A Justiça de Mato Grosso do Sul concedeu a prisão domiciliar a uma mulher detida em Aquidauana, permitindo que ela fique ao lado da filha, que enfrenta um tratamento contra leucemia. A decisão foi tomada em resposta a um pedido da Defensoria Pública, que ressaltou a importância da presença da mãe durante esse momento delicado da saúde da criança.

A defensora pública substituta, Stephany Oliveira Giardini Fonseca, explicou que a menina necessita de acompanhamento constante e que a presença da mãe é fundamental para o suporte emocional e os cuidados necessários durante o tratamento médico. A mulher, que havia sido condenada a 6 anos, 6 meses e 22 dias de reclusão em regime inicialmente fechado, já tinha um mandado de prisão expedido.
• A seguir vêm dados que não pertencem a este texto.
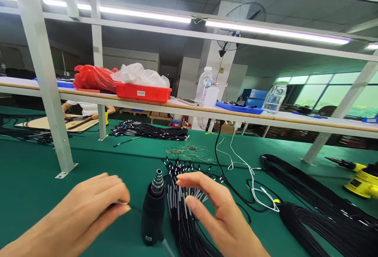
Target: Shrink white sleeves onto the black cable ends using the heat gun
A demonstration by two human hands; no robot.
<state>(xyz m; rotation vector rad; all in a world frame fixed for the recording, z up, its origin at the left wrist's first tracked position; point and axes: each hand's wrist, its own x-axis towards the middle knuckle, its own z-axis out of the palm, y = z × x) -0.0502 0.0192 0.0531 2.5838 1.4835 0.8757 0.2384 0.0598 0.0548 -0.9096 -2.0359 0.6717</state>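
Observation:
My left hand (85,209) hovers low over the green table (35,178), its fingers pinched on a thin wire end with a white tip. A black heat gun (154,209) lies just right of it, metal nozzle pointing away from me. My right hand (212,209) is open, fingers spread, and reaches over a bundle of black cables (180,209) with grey and white tips that fan out beside the heat gun.
More black cable bundles lie at the back (150,131) and at the right (319,206). A white cord (251,174) crosses the table. A yellow tool (362,180) sits far right. The shelf holds a red bin (143,91) and bottles (205,84). Another person's arms (85,109) work at far left.

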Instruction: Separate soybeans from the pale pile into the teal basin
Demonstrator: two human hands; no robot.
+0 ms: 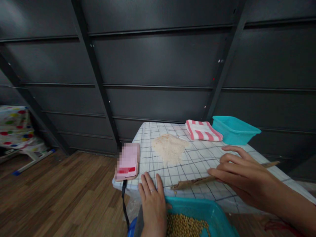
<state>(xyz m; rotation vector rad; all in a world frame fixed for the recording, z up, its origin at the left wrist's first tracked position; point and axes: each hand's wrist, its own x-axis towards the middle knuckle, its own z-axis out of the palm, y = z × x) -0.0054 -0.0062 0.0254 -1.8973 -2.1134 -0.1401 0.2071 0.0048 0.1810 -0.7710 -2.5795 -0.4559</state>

Com a nova medida, a detenta poderá cumprir a pena em casa, sob monitoramento eletrônico, respeitando as condições impostas pela Justiça. A decisão prevê que a mulher tenha permissão para sair de casa para consultas, exames e outros procedimentos médicos relacionados à saúde da filha.
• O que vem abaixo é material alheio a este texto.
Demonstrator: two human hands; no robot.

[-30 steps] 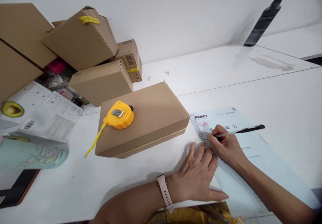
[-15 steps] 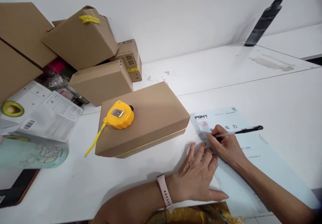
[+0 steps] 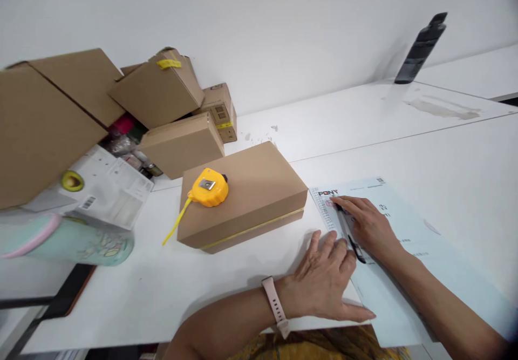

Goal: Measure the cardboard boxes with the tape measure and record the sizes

A Defensoria Pública destacou que a solicitação foi embasada no direito à convivência familiar e na proteção integral da criança, enfatizando que a manutenção da prisão em regime fechado poderia agravar a situação da menina e comprometer o tratamento. A decisão judicial também se alinha a entendimentos de tribunais superiores sobre a possibilidade de conceder prisão domiciliar em casos excepcionais que envolvem mães responsáveis por crianças em situações de vulnerabilidade ou com doenças graves.

A menina está em tratamento oncológico em Campo Grande e já possui encaminhamento para um transplante de medula óssea em São José do Rio Preto (SP). A atenção e o cuidado da mãe durante esse período crítico são considerados essenciais para o bem-estar da criança.